# Naive Bayes Classifier implementation for Kaggle competition 1
## Milestone 1: Beat coinflip prediction model and logistic regression prediction model

### By Emiliano Aviles and Cassandre Hamel

## I) Load and process data

In [1]:
import numpy as np

In [3]:
data_train = np.load('data_train.npy', allow_pickle=True)

data_test = np.load('data_test.npy', allow_pickle=True)

labels_train = np.loadtxt('label_train.csv', delimiter=',', skiprows=1, usecols=1)

In [4]:
np.random.seed(12345)

split_ratio = 0.8
n_samples = data_train.shape[0]
n_train = int(n_samples * split_ratio)

# Shuffle the dataset (important to ensure random splitting)
shuffled_indices = np.random.permutation(n_samples)
train_indices = shuffled_indices[:n_train]
val_indices = shuffled_indices[n_train:]

# Split data and labels into training and validation sets
X_train, X_val = data_train[train_indices], data_train[val_indices]
y_train, y_val = labels_train[train_indices], labels_train[val_indices]

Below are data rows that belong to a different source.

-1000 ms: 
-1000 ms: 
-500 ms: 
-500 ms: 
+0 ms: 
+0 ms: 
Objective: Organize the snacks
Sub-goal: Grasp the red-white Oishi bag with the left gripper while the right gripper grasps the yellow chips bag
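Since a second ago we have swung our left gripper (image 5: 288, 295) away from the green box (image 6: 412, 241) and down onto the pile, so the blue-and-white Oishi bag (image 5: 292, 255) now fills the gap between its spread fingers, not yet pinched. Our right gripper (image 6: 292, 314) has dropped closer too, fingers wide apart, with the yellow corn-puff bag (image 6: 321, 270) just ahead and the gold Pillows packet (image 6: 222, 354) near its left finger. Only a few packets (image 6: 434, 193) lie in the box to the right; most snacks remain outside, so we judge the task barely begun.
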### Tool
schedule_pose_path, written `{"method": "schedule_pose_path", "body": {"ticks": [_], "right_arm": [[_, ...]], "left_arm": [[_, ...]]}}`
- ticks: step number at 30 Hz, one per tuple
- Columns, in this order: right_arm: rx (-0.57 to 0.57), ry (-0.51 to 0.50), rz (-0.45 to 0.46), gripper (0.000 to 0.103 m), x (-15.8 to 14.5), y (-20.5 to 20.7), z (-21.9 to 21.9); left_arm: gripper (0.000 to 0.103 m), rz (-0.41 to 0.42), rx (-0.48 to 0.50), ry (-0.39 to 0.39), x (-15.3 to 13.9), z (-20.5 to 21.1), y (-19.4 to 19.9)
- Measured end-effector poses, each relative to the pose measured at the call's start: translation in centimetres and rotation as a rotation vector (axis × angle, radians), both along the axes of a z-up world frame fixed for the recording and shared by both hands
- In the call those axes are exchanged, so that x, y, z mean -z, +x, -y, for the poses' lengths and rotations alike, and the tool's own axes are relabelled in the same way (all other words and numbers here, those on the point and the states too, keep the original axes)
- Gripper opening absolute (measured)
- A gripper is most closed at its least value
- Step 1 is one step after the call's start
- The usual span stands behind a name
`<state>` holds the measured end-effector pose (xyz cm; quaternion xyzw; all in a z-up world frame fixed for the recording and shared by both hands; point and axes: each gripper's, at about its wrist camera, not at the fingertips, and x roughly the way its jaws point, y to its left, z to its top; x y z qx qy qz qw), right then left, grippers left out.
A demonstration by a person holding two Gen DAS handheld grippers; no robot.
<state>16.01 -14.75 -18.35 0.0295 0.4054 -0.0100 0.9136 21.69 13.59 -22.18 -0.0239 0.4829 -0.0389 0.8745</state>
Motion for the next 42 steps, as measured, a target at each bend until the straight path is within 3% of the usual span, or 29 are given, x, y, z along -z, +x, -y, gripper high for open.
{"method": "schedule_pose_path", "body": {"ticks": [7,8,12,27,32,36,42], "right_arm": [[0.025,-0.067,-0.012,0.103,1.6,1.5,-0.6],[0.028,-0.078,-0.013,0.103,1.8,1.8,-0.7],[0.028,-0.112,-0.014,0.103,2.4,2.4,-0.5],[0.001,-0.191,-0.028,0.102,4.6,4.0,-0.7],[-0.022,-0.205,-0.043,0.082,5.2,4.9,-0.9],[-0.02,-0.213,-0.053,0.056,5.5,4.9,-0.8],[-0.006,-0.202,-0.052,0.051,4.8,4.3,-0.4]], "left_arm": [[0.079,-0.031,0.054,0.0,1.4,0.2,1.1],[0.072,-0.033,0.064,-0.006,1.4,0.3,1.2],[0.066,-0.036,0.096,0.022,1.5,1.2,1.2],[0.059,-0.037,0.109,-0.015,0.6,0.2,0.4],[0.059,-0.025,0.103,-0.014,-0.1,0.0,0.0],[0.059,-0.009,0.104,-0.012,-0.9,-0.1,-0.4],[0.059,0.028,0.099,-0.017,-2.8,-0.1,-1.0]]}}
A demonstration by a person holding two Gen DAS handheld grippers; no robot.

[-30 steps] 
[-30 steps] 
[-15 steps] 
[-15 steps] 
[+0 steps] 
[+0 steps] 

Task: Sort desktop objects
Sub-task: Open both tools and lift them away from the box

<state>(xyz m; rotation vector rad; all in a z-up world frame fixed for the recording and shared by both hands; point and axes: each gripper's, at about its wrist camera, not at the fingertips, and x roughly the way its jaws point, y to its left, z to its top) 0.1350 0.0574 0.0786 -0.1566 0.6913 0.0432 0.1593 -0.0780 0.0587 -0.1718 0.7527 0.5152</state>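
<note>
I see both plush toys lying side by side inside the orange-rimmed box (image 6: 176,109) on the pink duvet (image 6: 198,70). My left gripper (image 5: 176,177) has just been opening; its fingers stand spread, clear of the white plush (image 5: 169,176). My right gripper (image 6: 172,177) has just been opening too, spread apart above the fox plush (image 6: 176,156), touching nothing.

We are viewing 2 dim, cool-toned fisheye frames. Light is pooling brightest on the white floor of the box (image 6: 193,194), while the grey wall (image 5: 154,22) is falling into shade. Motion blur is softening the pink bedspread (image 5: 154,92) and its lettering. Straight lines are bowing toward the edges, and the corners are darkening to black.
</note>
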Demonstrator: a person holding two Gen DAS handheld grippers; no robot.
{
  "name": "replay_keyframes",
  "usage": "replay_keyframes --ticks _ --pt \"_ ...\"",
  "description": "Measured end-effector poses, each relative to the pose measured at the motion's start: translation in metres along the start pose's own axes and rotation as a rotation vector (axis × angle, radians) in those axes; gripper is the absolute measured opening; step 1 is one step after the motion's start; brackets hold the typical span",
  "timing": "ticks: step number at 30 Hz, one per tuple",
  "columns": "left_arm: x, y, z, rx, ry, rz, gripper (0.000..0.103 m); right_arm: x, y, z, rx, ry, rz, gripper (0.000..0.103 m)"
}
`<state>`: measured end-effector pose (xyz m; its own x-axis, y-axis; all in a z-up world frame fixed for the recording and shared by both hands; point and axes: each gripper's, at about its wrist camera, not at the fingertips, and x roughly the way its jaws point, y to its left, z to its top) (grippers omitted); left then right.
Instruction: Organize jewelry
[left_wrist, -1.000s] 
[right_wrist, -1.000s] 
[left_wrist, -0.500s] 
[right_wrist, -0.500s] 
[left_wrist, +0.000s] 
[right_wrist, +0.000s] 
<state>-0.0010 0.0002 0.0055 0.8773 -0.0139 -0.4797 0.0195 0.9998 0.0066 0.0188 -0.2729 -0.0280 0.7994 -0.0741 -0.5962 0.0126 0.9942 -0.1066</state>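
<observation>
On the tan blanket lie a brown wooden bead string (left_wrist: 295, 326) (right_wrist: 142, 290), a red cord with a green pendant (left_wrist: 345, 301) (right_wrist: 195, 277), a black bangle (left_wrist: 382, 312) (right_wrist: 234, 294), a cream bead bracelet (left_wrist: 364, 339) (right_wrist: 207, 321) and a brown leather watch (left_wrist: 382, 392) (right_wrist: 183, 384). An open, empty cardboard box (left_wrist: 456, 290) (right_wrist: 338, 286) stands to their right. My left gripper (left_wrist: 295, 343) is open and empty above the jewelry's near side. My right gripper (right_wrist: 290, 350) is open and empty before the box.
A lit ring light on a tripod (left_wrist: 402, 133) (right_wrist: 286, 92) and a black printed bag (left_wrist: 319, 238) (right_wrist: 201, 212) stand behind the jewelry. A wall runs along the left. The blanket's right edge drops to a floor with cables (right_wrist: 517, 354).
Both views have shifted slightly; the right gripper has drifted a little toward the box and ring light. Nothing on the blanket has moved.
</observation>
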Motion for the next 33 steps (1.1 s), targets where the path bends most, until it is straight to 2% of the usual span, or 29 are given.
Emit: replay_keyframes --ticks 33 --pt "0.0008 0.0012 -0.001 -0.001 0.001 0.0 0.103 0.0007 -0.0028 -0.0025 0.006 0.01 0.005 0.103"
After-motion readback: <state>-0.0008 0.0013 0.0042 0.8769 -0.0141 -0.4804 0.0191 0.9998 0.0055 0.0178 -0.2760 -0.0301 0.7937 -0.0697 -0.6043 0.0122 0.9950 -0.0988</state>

## II) Naive Bayes classifier

In [5]:
class NaiveBayesClassifier:
    def __init__(self):
        self.class_log_prior_ = None  # Log prior for each class
        self.feature_log_prob_ = None  # Log probability of each feature given the class
        self.classes_ = None  # The unique classes
    
    def fit(self, X, y):
        # Get unique class labels and their counts
        self.classes_, class_counts = np.unique(y, return_counts=True)
        
        # Calculate log prior probabilities for each class
        self.class_log_prior_ = np.log(class_counts / y.shape[0])
        
        # Calculate the number of features (words)
        n_features = X.shape[1]
        
        # Initialize an array to count the occurrences of each feature for each class
        feature_count = np.zeros((len(self.classes_), n_features))
        
        # Count occurrences of each feature for each class (with Laplace smoothing)
        for i, c in enumerate(self.classes_):
            feature_count[i, :] = X[y == c].sum(axis=0) + 1  # Add 1 for Laplace smoothing
        
        # Calculate the log probabilities of each feature given the class
        feature_totals = feature_count.sum(axis=1, keepdims=True)
        self.feature_log_prob_ = np.log(feature_count / feature_totals)
    
    def predict(self, X):
        # Compute the log probabilities for each class
        log_probs = []
        for i, c in enumerate(self.classes_):
            log_prob_c = self.class_log_prior_[i] + np.dot(X, self.feature_log_prob_[i].T)
            log_probs.append(log_prob_c)
        
        log_probs = np.array(log_probs).T
        
        # Return the class with the highest log probability
        return self.classes_[np.argmax(log_probs, axis=1)]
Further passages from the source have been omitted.